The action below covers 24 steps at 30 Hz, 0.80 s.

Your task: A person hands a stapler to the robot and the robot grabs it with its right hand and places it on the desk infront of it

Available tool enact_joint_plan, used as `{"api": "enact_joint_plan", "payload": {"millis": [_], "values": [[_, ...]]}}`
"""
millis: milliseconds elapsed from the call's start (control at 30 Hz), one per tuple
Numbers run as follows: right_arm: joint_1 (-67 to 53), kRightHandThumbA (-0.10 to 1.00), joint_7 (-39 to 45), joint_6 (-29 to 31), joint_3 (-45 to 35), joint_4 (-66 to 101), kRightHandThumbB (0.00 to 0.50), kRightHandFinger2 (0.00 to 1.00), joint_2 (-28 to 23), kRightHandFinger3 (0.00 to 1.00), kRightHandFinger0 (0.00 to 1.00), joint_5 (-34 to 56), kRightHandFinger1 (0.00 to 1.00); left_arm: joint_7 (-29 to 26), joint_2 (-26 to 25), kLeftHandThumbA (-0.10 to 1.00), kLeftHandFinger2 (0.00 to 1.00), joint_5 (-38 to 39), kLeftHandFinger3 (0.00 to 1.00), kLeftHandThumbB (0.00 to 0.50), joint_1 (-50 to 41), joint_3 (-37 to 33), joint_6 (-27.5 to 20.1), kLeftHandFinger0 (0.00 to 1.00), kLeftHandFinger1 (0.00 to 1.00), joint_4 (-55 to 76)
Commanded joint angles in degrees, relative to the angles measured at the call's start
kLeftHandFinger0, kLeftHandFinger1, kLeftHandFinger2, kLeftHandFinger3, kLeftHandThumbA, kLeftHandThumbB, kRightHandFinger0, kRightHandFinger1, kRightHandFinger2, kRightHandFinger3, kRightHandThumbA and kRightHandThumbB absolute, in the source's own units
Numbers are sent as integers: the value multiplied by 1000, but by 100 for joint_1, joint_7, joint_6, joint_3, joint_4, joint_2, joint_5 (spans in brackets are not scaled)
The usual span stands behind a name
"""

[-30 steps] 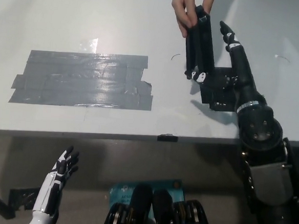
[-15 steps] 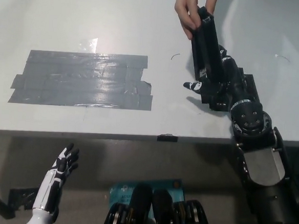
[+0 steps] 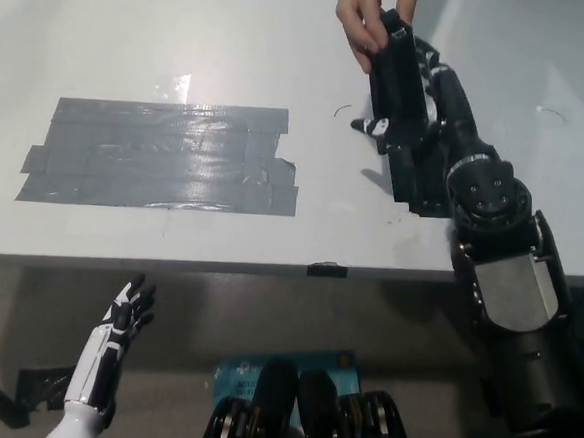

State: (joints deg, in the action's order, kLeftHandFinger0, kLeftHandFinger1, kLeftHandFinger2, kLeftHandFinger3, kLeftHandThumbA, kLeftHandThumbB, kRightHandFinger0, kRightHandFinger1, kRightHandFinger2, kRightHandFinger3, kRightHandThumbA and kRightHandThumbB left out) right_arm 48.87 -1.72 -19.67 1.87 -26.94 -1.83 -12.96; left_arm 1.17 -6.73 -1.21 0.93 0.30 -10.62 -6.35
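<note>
gripping the black stapler (image 3: 397,91) from the side, the right hand (image 3: 419,118) has its fingers wrapped round the lower part, near the far right part of the white worktop (image 3: 184,41). a person's hand (image 3: 366,19) pinches the stapler's top end at the far edge, so both hold it and it's up off the surface, tilted. a patch of grey tape (image 3: 161,155) sits well apart toward the left side of the worktop. the left hand (image 3: 112,352) hangs below the near edge at the left, fingers spread, holding nothing.
</note>
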Motion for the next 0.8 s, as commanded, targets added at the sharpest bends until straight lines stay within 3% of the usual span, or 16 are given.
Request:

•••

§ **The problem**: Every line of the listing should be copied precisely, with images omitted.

§ **Response to this exercise**:
The action below covers 24 steps at 30 Hz, 0.80 s.

Your task: A person hands a stapler to the robot and the robot grabs it with its right hand and places it on the desk infront of it

Available tool enact_joint_plan, used as `{"api": "enact_joint_plan", "payload": {"millis": [_], "values": [[_, ...]]}}`
"""
millis: milliseconds elapsed from the call's start (control at 30 Hz), one per tuple
Numbers run as follows: right_arm: joint_1 (-67 to 53), kRightHandThumbA (-0.10 to 1.00), joint_7 (-39 to 45), joint_6 (-29 to 31), joint_3 (-45 to 35), joint_4 (-66 to 101), kRightHandThumbB (0.00 to 0.50), kRightHandFinger2 (0.00 to 1.00), joint_2 (-28 to 23), kRightHandFinger3 (0.00 to 1.00), kRightHandFinger0 (0.00 to 1.00), joint_5 (-34 to 56), kRightHandFinger1 (0.00 to 1.00); left_arm: joint_7 (-29 to 26), joint_2 (-26 to 25), kLeftHandThumbA (-0.10 to 1.00), kLeftHandFinger2 (0.00 to 1.00), joint_5 (-38 to 39), kLeftHandFinger3 (0.00 to 1.00), kLeftHandThumbB (0.00 to 0.50), joint_1 (-50 to 41), joint_3 (-37 to 33), joint_6 (-27.5 to 20.1), kLeftHandFinger0 (0.00 to 1.00), kLeftHandFinger1 (0.00 to 1.00), joint_4 (-55 to 76)
Commanded joint angles in degrees, relative to the angles measured at the call's start
kLeftHandFinger0, kLeftHandFinger1, kLeftHandFinger2, kLeftHandFinger3, kLeftHandThumbA, kLeftHandThumbB, kRightHandFinger0, kRightHandFinger1, kRightHandFinger2, kRightHandFinger3, kRightHandThumbA and kRightHandThumbB absolute, in the source's own units
Numbers are sent as integers: the value multiplied by 1000, but by 100 for joint_1, joint_7, joint_6, joint_3, joint_4, joint_2, joint_5 (spans in brackets are not scaled)
The usual span stands behind a name
"""

[-30 steps] 
[-15 steps] 
[+0 steps] 

State: (joints deg, in the action's order, kLeftHandFinger0, kLeftHandFinger1, kLeftHandFinger2, kLeftHandFinger3, kLeftHandThumbA, kLeftHandThumbB, kRightHandFinger0, kRightHandFinger1, kRightHandFinger2, kRightHandFinger3, kRightHandThumbA and kRightHandThumbB left out) right_arm 48.87 -1.72 -19.67 1.87 -26.94 -1.83 -12.96; left_arm 1.17 -6.73 -1.21 0.93 0.30 -10.62 -6.35
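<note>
gripping the black stapler (image 3: 397,91) from the side, the right hand (image 3: 419,118) has its fingers wrapped round the lower part, near the far right part of the white worktop (image 3: 184,41). a person's hand (image 3: 366,19) pinches the stapler's top end at the far edge, so both hold it and it's up off the surface, tilted. a patch of grey tape (image 3: 161,155) sits well apart toward the left side of the worktop. the left hand (image 3: 112,352) hangs below the near edge at the left, fingers spread, holding nothing.
</note>
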Motion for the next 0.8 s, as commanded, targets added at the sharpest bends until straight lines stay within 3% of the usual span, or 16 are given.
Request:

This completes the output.